■ Required action
Check each line of the entries. Copy the ones that contain the string "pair".

=== Section Start ===

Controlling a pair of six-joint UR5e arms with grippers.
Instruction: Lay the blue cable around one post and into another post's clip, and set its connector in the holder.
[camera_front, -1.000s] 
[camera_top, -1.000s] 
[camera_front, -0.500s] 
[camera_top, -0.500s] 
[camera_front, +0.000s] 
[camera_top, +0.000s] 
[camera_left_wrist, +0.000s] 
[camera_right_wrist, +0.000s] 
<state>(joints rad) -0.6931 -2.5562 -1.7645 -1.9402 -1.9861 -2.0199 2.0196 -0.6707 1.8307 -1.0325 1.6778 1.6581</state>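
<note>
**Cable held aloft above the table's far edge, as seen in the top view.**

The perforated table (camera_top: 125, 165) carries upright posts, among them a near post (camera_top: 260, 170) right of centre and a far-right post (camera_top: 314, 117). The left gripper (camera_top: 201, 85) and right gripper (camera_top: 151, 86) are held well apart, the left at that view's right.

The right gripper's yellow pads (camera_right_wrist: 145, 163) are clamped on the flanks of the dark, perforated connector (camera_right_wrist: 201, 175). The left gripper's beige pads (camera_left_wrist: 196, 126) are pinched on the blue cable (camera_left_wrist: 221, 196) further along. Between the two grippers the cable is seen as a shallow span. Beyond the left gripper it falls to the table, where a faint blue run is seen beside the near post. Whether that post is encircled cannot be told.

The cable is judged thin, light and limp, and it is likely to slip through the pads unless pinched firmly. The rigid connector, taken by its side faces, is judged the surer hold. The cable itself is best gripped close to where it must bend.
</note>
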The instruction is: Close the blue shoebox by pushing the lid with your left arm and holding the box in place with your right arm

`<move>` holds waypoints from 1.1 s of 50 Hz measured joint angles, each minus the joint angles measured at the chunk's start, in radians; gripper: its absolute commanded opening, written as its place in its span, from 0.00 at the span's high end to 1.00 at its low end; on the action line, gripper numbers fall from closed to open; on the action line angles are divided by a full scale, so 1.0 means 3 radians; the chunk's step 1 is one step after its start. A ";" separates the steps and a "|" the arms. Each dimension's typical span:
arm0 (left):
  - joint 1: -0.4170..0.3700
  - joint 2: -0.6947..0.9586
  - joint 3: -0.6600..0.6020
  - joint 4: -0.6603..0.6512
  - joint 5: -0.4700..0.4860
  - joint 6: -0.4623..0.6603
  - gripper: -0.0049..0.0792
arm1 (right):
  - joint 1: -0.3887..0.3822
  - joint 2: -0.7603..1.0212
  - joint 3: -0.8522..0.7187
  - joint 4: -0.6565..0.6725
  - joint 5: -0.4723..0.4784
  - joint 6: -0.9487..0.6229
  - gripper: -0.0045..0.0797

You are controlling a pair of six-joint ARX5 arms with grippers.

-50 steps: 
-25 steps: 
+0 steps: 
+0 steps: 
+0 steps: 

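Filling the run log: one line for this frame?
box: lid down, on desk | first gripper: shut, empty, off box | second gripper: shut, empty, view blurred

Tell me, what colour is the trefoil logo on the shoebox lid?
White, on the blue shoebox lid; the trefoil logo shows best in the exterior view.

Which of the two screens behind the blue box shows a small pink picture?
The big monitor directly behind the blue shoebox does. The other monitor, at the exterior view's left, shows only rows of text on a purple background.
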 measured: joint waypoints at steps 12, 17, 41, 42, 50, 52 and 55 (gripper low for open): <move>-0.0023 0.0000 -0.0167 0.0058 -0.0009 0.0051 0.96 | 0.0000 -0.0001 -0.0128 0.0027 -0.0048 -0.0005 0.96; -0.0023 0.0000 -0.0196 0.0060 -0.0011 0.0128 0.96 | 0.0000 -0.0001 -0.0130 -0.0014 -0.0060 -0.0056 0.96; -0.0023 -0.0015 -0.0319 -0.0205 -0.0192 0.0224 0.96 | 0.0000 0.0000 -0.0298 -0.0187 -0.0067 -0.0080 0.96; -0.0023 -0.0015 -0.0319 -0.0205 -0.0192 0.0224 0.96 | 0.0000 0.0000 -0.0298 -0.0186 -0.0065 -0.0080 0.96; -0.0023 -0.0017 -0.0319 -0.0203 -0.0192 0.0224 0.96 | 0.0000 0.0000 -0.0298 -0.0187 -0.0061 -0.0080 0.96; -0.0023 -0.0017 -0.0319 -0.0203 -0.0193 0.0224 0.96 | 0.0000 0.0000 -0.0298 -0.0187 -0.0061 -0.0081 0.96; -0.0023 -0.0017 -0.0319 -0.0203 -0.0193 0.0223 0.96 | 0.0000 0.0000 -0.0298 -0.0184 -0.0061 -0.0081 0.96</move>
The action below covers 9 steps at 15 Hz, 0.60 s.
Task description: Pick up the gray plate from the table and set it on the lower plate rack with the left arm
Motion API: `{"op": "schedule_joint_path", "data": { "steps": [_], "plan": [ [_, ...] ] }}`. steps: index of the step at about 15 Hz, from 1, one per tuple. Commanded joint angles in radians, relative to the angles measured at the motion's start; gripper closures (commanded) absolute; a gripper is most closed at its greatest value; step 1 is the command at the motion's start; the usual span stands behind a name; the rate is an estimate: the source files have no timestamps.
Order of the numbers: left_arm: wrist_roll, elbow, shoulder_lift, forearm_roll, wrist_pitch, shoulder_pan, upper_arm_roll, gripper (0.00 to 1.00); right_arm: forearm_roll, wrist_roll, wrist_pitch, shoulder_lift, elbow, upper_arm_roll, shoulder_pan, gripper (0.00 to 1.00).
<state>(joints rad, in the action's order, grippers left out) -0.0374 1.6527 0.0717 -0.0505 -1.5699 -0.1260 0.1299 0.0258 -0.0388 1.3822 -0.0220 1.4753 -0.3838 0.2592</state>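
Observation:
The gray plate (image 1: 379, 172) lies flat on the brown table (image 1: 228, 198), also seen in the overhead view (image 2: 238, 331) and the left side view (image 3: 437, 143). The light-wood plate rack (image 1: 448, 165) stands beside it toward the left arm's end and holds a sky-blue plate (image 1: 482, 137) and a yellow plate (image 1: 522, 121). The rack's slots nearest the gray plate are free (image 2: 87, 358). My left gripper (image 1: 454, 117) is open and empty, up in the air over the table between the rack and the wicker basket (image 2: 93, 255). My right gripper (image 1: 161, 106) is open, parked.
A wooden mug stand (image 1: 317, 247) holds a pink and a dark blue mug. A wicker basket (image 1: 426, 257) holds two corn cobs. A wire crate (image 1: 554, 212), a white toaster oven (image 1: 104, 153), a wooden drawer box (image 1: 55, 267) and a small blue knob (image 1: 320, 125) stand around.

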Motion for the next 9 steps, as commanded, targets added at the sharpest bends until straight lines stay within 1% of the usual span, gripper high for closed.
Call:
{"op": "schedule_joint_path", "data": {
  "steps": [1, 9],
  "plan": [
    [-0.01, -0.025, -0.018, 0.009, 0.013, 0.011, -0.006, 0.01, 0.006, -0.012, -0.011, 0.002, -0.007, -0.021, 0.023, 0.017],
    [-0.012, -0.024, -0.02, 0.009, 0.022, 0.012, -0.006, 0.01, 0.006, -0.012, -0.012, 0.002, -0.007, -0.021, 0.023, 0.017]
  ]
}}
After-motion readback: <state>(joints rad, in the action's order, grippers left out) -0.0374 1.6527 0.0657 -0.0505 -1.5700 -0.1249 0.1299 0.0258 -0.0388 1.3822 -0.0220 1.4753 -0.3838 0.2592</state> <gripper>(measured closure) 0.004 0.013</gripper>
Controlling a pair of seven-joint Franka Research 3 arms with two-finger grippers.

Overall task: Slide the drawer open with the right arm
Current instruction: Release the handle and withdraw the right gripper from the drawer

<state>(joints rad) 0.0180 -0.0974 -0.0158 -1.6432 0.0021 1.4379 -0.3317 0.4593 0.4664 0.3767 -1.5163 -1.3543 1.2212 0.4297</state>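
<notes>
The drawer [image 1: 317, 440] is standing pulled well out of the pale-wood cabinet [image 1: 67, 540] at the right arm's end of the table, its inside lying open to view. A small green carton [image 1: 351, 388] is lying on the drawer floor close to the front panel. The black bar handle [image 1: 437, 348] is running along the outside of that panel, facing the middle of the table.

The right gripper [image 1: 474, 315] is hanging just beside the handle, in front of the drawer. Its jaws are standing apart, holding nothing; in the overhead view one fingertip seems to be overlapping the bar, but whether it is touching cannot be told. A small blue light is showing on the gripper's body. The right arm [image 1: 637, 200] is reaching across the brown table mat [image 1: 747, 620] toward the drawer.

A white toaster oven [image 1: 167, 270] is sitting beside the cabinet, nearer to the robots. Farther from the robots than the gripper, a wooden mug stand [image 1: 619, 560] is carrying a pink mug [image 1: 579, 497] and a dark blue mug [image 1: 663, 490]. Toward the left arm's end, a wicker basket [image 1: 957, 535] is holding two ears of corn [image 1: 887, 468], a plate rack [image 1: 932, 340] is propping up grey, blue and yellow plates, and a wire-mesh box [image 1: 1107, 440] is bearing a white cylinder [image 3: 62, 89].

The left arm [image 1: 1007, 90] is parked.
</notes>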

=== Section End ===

■ Written reply
Controlling a pair of six-joint UR5e arms with grippers.
You are controlling a pair of six-joint ARX5 arms with grippers.
Controlling a pair of seven-joint Franka Research 3 arms with two-finger grippers.

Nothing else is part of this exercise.